Why I Wrote Warm Gold

I’ve been asked why I wrote Warm Gold. There are many reasons, and some of them carry more weight than others: To entertain. To tell the story of a place. To relive history. To lift up historical people. To encourage.  All of these are true.

But there is a deeper reason. I’m not sure I told it as I had wanted, and I’m not sure I ever will in any other book I write. My hope for this novel was to lift up, to extend and encourage us to believe that we have worth—that we are worth more than all the gold underneath a mountain.

In my life I’ve pursued many destructive things. Thinking that I would find my worth in them, I discovered only that I was imprisoned by them. It was as if I was stuck in a mine, deep below the surface, where the air was foul and it was extremely hot. Yet I was unaware of the dangers, that in a matter of minutes I would lose my oxygen and pass out.

While the whole world lived bright and high in the sunlight, I was stuck in the bottom of a shaft, hacking away at the rock to get the little speck of gold that I believed would give me life. I have been there, wanting something that would destroy me. I’ve been in that mine, so far down that I should not be alive.

Warm Gold is a story about discovering that a man does have worth—not by mining cold ore in the darkness, but by love. It is the power of love that saves him. This story rests in the heart of a hope that costs a man everything he owns. And frees him. It is the journey that begins and ends in love—how a broken man is healed and made whole. And how he mines, and is mined, and discovers his worth.

Love is the gold mine. What I mean is, I discover my worth when I discover how much I am mined. That I am loved is what drives me to love others. And as I age, I am fascinated by all the little mountains of gold ore pushing carts of groceries in the store—how rich they are, how humbled and rich and in need of someone to mine them.

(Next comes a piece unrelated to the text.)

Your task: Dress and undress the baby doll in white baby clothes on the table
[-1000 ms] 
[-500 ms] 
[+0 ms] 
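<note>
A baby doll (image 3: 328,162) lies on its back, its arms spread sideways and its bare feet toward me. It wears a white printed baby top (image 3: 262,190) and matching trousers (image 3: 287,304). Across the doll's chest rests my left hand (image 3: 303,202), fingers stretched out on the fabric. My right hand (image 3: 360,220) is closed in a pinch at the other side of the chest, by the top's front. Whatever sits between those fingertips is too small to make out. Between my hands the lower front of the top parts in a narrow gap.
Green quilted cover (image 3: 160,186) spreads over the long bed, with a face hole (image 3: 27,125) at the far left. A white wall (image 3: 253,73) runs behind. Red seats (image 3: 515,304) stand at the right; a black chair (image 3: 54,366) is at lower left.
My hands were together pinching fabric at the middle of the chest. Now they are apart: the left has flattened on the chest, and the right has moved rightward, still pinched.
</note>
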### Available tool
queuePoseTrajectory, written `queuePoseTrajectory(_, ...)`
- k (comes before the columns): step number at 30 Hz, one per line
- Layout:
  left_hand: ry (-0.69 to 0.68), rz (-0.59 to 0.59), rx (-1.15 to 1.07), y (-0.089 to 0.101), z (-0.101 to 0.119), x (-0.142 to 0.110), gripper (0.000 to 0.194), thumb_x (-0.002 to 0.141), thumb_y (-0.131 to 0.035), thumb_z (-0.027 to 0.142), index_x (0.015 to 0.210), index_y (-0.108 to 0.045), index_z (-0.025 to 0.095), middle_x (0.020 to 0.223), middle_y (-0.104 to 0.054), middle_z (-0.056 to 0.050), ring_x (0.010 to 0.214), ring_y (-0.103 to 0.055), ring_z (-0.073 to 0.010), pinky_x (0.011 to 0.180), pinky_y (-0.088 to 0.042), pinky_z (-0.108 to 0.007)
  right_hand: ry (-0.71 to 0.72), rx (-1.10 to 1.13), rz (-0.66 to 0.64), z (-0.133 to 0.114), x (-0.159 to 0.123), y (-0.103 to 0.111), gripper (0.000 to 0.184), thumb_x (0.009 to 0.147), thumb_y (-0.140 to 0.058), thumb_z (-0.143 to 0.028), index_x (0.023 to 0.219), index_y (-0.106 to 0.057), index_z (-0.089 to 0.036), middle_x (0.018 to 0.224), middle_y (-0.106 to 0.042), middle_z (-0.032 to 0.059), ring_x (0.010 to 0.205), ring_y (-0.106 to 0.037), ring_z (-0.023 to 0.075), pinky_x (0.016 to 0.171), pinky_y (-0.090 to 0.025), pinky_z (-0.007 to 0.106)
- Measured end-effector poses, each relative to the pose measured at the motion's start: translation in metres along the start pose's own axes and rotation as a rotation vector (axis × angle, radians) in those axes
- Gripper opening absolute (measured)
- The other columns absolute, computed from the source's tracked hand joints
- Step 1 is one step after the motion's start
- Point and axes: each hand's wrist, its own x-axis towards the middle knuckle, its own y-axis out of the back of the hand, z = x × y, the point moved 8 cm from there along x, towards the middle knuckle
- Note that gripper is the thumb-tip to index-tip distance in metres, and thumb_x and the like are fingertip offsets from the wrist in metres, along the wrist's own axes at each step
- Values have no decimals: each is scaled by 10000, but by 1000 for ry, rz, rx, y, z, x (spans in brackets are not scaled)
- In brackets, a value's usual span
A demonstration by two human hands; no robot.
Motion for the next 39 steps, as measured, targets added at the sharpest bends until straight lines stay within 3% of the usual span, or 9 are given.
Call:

In this terrible age, we struggle from hurts and bruises, from imprisonment and abandonment, from broken relationships. We are victims of abuse. Warm Gold is a story that looks at all that—the hurt and the loss, the suffering of a man—and tries to mine the deeper, better dream of his life. That he is full of worth. That he is loved. That even when he has been abandoned by those closest to him, even his father, he can be a father to someone craving the best of him—his unalloyed worth.